At the end of the day quail are want to be chickens and they fail in all the aspects.

There’s a user who has quail on here I do to. I’m on year two and here’s why I’m getting rid of them; Pros; 1. Quail eggs have twice the nutrition of chicken eggs 2. They cure asthma 3. You can’t get salmonella 4. Quail are easy to take care of Cons 1. Quail eggs are tiny and a bitch to peel when you cook. 2. The eggs aren’t practical. It takes a lot for an omelette and the shells break into your egg 3. The birds are too small for a proper meal 4. They fly. 5. My hatch success rate is 0% yea it’s probably something I did wrong but fuck man that’s discouraging At the end of the day quail are want to be chickens and they fail in all the aspects.

(post is archived)

I use a wet bulb thermometer for humidity readings, electronic ones are wildly inaccuate.
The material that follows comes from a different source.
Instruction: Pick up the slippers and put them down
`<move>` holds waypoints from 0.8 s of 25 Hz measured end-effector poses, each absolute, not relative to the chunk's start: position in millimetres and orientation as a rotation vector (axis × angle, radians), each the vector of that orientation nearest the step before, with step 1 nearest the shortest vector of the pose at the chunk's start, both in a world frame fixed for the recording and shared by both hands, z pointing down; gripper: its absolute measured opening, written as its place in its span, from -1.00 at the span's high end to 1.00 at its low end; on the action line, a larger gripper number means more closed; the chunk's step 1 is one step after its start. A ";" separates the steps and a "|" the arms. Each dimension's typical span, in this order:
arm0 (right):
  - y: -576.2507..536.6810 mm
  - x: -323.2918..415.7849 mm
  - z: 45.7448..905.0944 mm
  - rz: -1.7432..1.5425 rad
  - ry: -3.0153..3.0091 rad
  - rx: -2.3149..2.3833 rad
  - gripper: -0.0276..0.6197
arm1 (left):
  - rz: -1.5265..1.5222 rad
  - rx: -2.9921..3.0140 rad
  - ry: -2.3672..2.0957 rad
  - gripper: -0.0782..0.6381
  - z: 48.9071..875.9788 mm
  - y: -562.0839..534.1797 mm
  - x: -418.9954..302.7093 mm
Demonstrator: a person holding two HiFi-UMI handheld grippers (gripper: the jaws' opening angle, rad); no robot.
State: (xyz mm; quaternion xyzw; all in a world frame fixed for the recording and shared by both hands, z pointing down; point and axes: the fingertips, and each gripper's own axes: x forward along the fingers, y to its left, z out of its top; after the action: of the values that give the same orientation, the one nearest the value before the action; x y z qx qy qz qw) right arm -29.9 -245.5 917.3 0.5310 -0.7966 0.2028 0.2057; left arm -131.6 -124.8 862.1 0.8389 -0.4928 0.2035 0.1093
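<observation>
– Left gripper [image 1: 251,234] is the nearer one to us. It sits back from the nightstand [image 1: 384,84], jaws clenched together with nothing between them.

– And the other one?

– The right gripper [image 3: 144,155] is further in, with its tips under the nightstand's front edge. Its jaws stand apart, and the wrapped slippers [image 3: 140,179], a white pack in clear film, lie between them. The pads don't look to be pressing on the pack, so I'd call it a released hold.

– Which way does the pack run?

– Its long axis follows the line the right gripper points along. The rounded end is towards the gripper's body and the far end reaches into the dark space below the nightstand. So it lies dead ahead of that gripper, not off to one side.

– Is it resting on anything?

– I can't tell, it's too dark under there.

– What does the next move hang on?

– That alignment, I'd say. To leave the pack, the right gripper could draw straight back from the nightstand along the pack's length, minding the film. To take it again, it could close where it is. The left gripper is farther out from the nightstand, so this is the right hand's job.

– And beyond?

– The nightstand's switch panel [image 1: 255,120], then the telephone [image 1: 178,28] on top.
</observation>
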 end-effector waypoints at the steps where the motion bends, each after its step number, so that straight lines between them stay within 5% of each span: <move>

Follow the standard procedure for hatching quail as found online or in books on quail. Clean the incubator well. Make sure your thermostat is adequate to the task, +/- 1 degree F lowers the hatch rate dramatically. If you use Celsuis you will kill all the eggs as +/- 1 degree C will not work. You ideally want to have no more than +/- 0.5F variation, sometimes if the incubator doesn't have a lot of eggs I put in water bottles for thermal mass to keep the temps more even.